Sonorous, la señora tamalera makes her rounds down the streets of this Long Beach neighborhood. A car follows very slowly behind her, a rust-red hatchback exposing a two giant silvery ollas de tamales y champurrado. It reminds me of the call of the eloteros that once honked down every street of my neighborhood, joining the broken-music-box dissonance of ice cream truck It’s a Small World and Twinkle Twinkle Little Star remixes. I realize just now that you don’t hear the eloteros anymore and the ice cream jams are occasional, except in the summer. I’m not sure why.

As the evening progresses, darkening and hushing, I begin to notice that the piercing screams of a baby in tantrum or pain have not stopped. Somehow, I find this endearing. Through the flurry of sobs, I begin to discern a rich sing songy voice,

The voice, -at first I can’t tell the language of its song  -undulates in the night, traverses backyard fences, iron window bars and grows corpulent as the baby gradually ceases its cries. It is a man’s voice, I imagine by his timbre, not too old.

Ay que chula que linda esta niña mas preciosa del mundo esta niña mas preciosa mia.

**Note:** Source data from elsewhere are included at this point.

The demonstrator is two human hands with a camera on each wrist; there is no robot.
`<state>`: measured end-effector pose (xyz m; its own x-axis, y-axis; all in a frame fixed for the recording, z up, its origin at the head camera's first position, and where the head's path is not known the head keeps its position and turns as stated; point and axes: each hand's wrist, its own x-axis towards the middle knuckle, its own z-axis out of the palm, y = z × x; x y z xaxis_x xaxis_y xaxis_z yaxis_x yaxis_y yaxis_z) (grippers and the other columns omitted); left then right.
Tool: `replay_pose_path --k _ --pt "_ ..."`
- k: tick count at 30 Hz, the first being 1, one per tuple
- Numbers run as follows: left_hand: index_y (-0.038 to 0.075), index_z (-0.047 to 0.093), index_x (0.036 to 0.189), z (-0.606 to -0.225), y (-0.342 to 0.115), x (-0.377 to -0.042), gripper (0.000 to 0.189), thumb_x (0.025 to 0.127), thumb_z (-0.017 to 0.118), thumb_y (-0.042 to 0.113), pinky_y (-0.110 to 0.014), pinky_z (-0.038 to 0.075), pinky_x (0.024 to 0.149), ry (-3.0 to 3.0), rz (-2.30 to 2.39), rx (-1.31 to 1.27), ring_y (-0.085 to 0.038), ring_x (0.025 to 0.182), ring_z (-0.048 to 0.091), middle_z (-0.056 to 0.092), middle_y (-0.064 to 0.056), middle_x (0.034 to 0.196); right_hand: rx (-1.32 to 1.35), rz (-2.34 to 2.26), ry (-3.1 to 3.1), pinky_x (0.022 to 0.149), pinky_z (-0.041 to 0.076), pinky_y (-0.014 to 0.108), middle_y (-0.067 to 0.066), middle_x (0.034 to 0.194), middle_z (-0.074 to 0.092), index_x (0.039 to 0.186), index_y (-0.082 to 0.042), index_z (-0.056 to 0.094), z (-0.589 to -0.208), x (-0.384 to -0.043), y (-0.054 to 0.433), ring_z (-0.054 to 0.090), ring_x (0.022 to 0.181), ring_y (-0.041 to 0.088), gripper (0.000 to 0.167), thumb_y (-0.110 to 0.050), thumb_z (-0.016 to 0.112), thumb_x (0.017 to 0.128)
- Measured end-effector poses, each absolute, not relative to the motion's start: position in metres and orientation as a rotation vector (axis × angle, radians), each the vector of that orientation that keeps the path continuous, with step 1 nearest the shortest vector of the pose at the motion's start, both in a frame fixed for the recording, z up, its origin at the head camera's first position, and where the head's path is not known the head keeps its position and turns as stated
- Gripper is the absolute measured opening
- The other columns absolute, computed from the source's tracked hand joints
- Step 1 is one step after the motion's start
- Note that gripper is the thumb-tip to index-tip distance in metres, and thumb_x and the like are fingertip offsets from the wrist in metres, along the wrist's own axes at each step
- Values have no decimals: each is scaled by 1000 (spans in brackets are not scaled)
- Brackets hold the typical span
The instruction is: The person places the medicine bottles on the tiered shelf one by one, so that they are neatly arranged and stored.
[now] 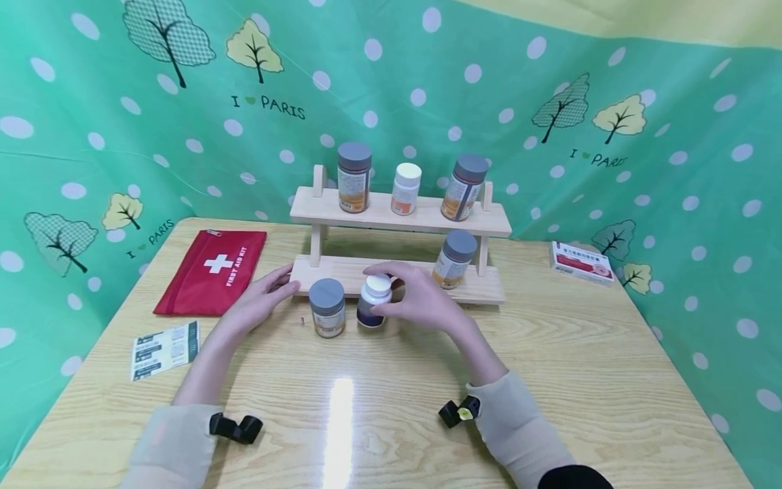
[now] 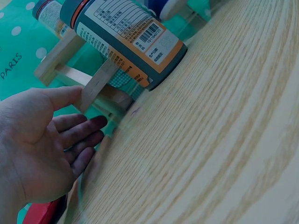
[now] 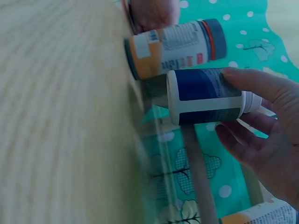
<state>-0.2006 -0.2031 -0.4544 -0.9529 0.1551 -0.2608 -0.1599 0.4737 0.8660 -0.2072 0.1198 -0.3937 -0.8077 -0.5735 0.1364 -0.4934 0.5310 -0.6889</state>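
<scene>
My right hand (image 1: 424, 299) holds a small pill bottle (image 1: 374, 305) with a white cap and dark blue label between thumb and fingers. In the right wrist view, the bottle's base (image 3: 173, 98) appears slightly off the tabletop. Just left of it, a grey-lidded supplement jar (image 1: 328, 316) stands on the table before the wooden two-tier rack (image 1: 342, 268). At the rack's lower left end is my left hand (image 1: 259, 299), fingers extended and loosely bent. Its thumb (image 2: 65, 95) meets the lower board's end in the left wrist view, and the palm holds nothing.
On the upper shelf stand two grey-lidded jars (image 1: 354, 180) (image 1: 466, 190) and a white bottle (image 1: 406, 190). Another jar (image 1: 455, 259) is on the lower shelf's right. A red first aid pouch (image 1: 214, 272) and printed packet (image 1: 165, 350) lie left; a medicine box (image 1: 582, 263) lies right.
</scene>
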Motion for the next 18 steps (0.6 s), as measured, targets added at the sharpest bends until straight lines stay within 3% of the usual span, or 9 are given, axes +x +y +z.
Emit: replay_pose_path --k 9,18 --pt "20 16 167 -455 -204 -202 82 102 54 54 -66 26 124 2414 1477 -7 -45 155 25 31 -21 167 -910 -1329 2673 98 59 43 5 134 69 138 -16 65 -387 -214 131 67 117 22 58 -17 86 85" --pt "20 16 167 -454 -203 -201 82 103 54 54 -66 27 124 2416 1474 -7 -45 156 25 31 -21 167 -777 -1517 2781 101 59 40 10 134 65 141 -14 64 -390 -218 134 65 120 25 59 -12 84 86"
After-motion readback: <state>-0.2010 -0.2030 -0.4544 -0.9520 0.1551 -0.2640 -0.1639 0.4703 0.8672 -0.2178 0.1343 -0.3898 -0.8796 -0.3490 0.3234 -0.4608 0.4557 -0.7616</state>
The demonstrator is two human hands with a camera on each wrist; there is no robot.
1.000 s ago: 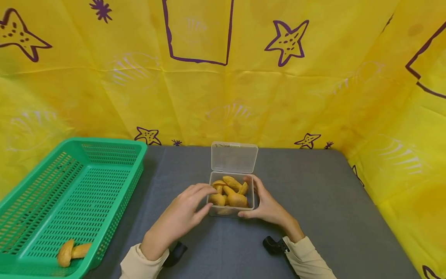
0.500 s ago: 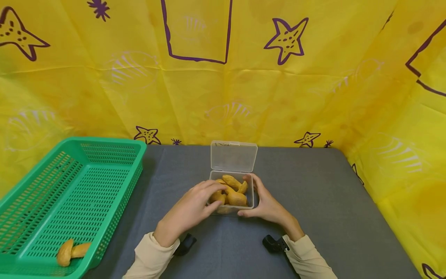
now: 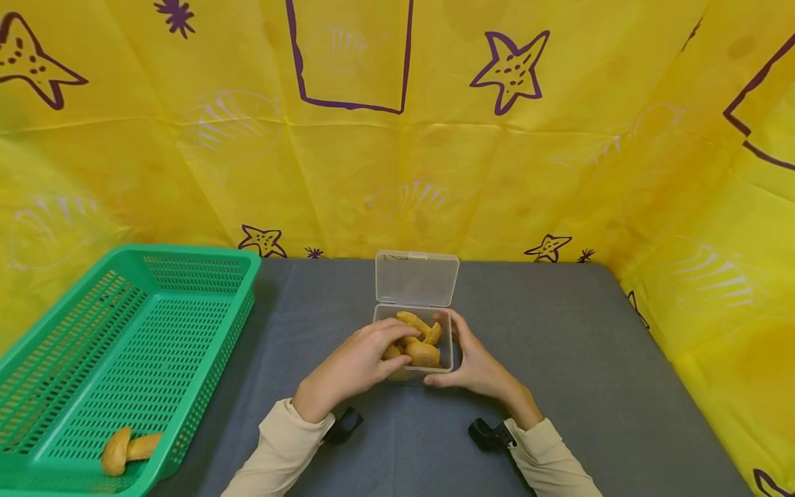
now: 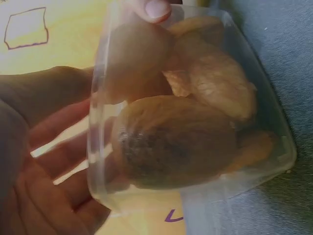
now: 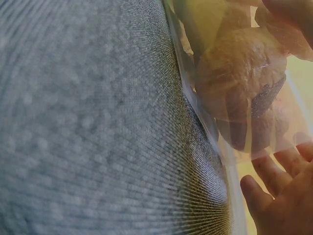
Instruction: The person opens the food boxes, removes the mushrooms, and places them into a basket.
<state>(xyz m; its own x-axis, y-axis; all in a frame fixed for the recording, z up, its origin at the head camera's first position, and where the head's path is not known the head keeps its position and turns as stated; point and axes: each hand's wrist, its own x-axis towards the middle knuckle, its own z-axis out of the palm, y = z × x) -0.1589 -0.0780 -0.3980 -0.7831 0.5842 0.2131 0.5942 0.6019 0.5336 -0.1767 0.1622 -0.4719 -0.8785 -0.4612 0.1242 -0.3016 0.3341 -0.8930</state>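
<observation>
Shifted right over the box (image 3: 417, 370) the right hand (image 3: 477, 369) grips, the left hand (image 3: 360, 360), grasp unclear, bends by a mushroom (image 3: 410, 319) slanting lengthwise front-right.

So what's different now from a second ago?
The left-hand grip moved rightward, from the left edge of the clear box to over the mushrooms inside; whether it pinches one is unclear. The right-hand grip stays on the box's right side; the open lid, green basket and its mushroom look unchanged.

The left grip (image 3: 361, 355) partly hides the boxed mushrooms (image 3: 424, 355).
</observation>
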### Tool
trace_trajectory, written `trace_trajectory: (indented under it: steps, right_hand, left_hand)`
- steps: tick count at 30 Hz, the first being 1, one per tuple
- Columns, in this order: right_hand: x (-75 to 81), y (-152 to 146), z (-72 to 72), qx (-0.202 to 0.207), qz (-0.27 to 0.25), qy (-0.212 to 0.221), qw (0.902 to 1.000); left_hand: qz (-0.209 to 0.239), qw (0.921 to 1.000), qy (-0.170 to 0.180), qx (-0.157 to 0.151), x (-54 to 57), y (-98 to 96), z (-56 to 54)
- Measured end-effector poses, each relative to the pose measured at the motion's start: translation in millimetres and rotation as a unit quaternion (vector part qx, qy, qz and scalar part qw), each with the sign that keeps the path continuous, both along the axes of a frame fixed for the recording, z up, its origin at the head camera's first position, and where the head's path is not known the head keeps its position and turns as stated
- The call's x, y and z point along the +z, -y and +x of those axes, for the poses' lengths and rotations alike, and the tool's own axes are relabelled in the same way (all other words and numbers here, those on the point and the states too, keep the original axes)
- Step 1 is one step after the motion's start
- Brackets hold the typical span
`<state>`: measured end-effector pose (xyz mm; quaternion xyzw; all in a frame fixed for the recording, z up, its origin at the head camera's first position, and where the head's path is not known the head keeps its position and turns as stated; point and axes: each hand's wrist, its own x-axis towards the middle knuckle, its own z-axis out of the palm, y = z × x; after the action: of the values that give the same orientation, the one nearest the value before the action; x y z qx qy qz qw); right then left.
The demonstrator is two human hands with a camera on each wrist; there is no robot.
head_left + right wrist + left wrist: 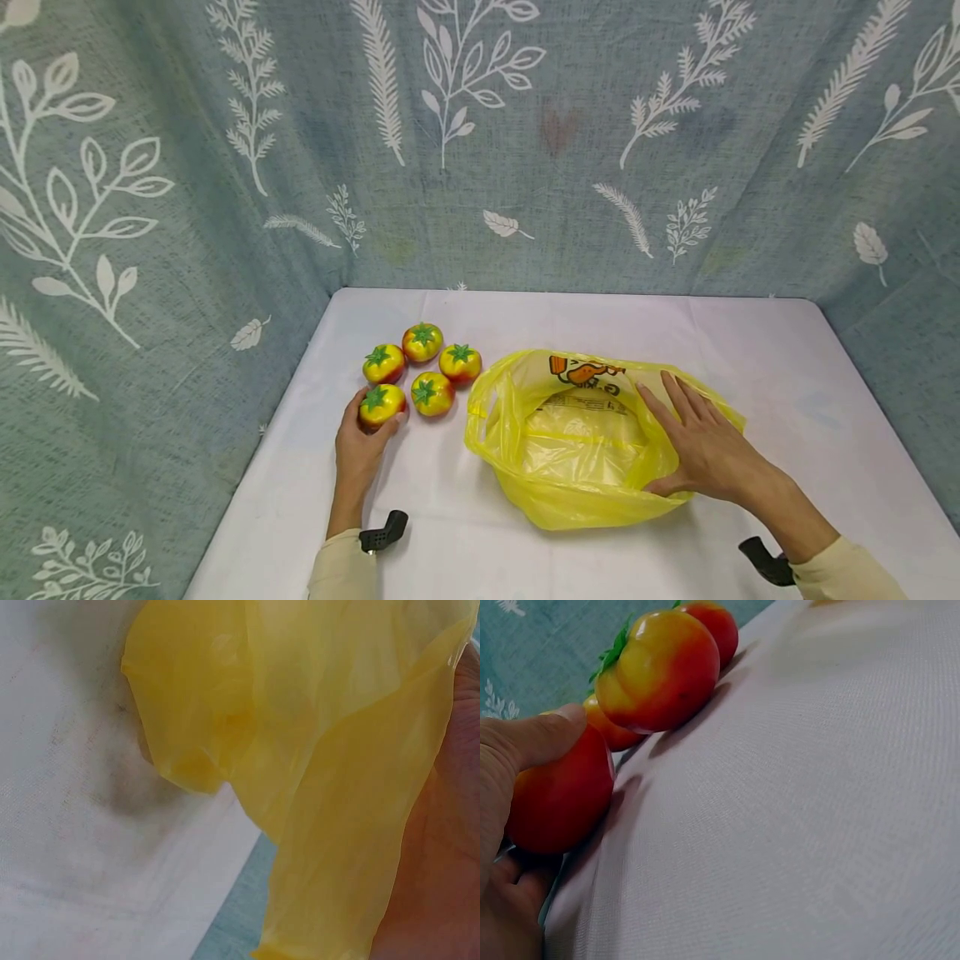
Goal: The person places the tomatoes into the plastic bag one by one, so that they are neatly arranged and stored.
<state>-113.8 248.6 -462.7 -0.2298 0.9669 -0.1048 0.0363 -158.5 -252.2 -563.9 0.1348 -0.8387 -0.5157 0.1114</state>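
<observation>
My left hand [362, 446] grips a yellow-and-red tomato [383, 407] with a green leafy top, the nearest of a small cluster. In the left wrist view, thumb and fingers lie around the held tomato [566, 799], close over the white cloth. A yellow plastic bag [577, 508] stands with its mouth spread wide, printed with an orange figure on its far inner side. My right hand [712, 450] is at the bag's right side, fingers straight and spread over the inner wall. The right wrist view shows the thin bag film [337, 802] covering part of the palm.
Several more tomatoes [432, 394] sit close together beyond my left hand, left of the bag. A white cloth covers the table [795, 400]. Blue-green curtains [480, 233] with white leaf prints hang behind and at both sides.
</observation>
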Motion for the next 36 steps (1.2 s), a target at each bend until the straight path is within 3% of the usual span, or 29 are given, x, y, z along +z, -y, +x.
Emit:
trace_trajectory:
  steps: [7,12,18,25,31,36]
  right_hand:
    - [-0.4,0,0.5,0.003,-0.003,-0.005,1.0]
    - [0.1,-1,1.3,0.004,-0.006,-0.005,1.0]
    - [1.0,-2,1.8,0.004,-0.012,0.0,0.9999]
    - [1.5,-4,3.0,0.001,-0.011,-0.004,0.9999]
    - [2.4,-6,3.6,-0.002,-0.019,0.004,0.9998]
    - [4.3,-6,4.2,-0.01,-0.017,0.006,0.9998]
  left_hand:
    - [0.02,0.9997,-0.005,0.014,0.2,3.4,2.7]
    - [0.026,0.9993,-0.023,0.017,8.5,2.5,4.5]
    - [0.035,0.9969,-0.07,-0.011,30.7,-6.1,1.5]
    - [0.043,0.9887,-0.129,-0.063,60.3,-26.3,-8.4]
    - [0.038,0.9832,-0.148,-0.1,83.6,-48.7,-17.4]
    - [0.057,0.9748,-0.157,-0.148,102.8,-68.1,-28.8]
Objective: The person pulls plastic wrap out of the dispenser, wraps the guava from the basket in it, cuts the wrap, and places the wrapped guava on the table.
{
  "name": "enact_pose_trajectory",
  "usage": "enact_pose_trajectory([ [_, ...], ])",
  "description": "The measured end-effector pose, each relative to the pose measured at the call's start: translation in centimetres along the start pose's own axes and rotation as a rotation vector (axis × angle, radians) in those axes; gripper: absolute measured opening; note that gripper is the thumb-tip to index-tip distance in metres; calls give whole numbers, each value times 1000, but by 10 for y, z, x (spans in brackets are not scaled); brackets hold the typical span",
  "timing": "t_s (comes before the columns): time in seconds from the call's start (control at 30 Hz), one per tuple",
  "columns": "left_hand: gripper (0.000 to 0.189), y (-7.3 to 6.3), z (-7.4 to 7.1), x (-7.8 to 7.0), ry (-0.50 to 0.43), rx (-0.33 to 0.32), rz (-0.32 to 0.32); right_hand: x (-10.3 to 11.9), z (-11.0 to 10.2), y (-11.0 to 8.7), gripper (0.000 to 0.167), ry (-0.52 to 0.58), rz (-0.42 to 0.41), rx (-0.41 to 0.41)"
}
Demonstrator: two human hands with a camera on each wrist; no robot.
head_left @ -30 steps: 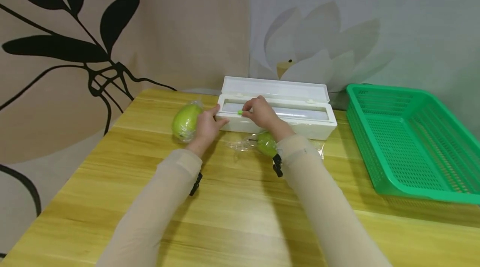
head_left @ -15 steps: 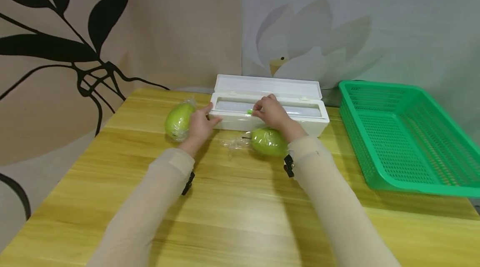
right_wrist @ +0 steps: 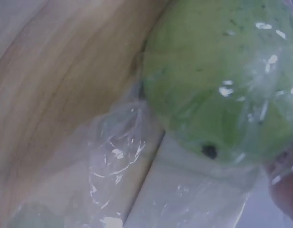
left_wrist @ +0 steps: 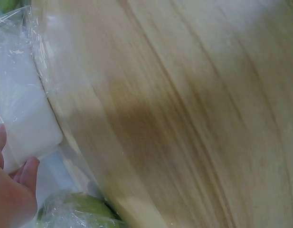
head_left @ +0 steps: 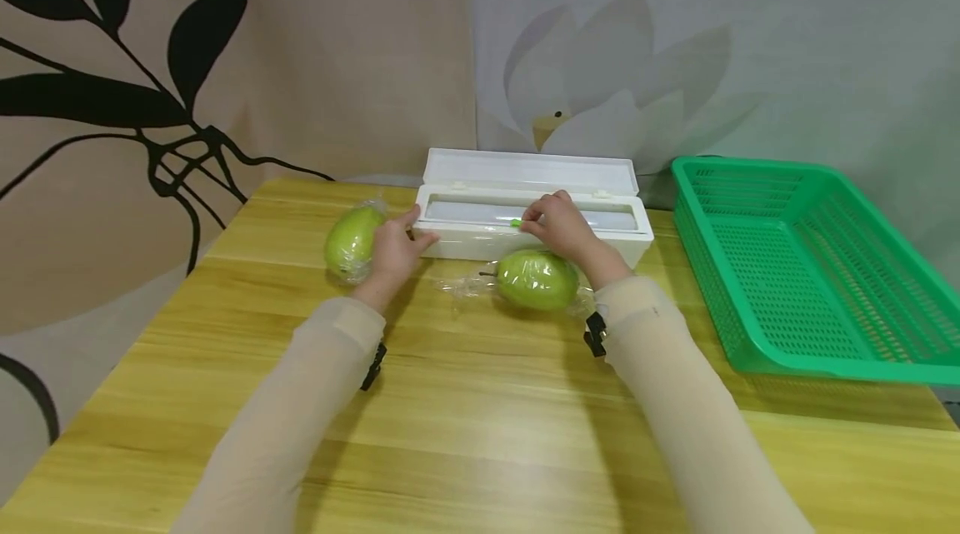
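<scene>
A white cling film dispenser [head_left: 468,244] stands at the back of the table with its lid [head_left: 528,172] raised and a film roll [head_left: 468,212] inside. My left hand [head_left: 393,255] grips its left end; in the left wrist view, thumb and fingers [left_wrist: 28,175] bend about the box corner. Along the front edge, my right hand [head_left: 564,227] pinches a small green slide cutter [head_left: 515,223], partly hidden by the fingertips. A film-wrapped green pear [head_left: 537,280] with a dark stem lies before the box. The right wrist view has this pear [right_wrist: 217,80] close up.
Left of my left hand lies another green fruit [head_left: 352,244] wrapped in film. A green plastic basket [head_left: 780,363] stands at the right. Loose film [head_left: 465,287] spreads beside the pear's stem. A patterned wall backdrop [head_left: 360,59] rises behind the wooden table [head_left: 450,434].
My right hand has slid the green cutter rightward along the box's front edge, uncovering the pear beneath the forearm. My left hand stays on the box end. The head view has shifted slightly.
</scene>
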State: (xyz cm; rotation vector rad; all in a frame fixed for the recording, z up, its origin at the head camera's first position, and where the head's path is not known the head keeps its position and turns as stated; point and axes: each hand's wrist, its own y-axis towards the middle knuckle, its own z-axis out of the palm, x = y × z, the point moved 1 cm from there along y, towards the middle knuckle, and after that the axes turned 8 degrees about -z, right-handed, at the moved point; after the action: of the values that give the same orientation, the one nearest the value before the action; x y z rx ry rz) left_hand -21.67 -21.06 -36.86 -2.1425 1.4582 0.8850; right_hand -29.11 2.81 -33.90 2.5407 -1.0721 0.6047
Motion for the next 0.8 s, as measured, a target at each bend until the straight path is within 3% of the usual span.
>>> enact_pose_trajectory([
  [0.4, 63, -1, 4, -3, -6, 18, -10, -9, -4, -9, 20, -6, -18, -88],
  [0.8, 62, -1, 1, 0, -25, 16, 2, -23, -6, -19, 21, 44, 8, -83],
])
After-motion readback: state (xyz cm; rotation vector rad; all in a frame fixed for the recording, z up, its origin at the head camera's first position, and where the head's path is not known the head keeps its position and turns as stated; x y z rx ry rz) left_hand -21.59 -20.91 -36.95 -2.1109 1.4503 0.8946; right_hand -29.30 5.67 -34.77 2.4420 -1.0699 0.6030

Before long, the baby is silent.

Cinco cinco cinco, cinco los deditos..

The man continues, now inventing new songs about little fingers,

Una una una, una narizita

And little noses

And muchos muchos muchos, doggies and gatitos

The baby begins to squeal intermittently, responding to the song perhaps an improvised dance or new tactile choreography. I think la niña is laughing, with her father, both still warm from the day in their home, something cooking perhaps in a pot in the kitchen. Que niña mas linda, mas preciosa.

La niña continues to squeal. And squeal. And scream. And cry and scream again. The father continues to invent songs about no llores no llores porque porque llora la niña porque. The nina, of course, no déjà de llorar.

The sweetness of the moment is over. I’m ready for the kid to stop crying.

But for once, I begin, just barely, to think that I could find something familiar enough to be comforting and homelike in a place that is not my home. I think that perhaps, it’s in the intimacy of language and familiarity of sound, the simple assonance of a song that I can recognize glimpses of a life I think I remember.  Certainly one I can imagine having.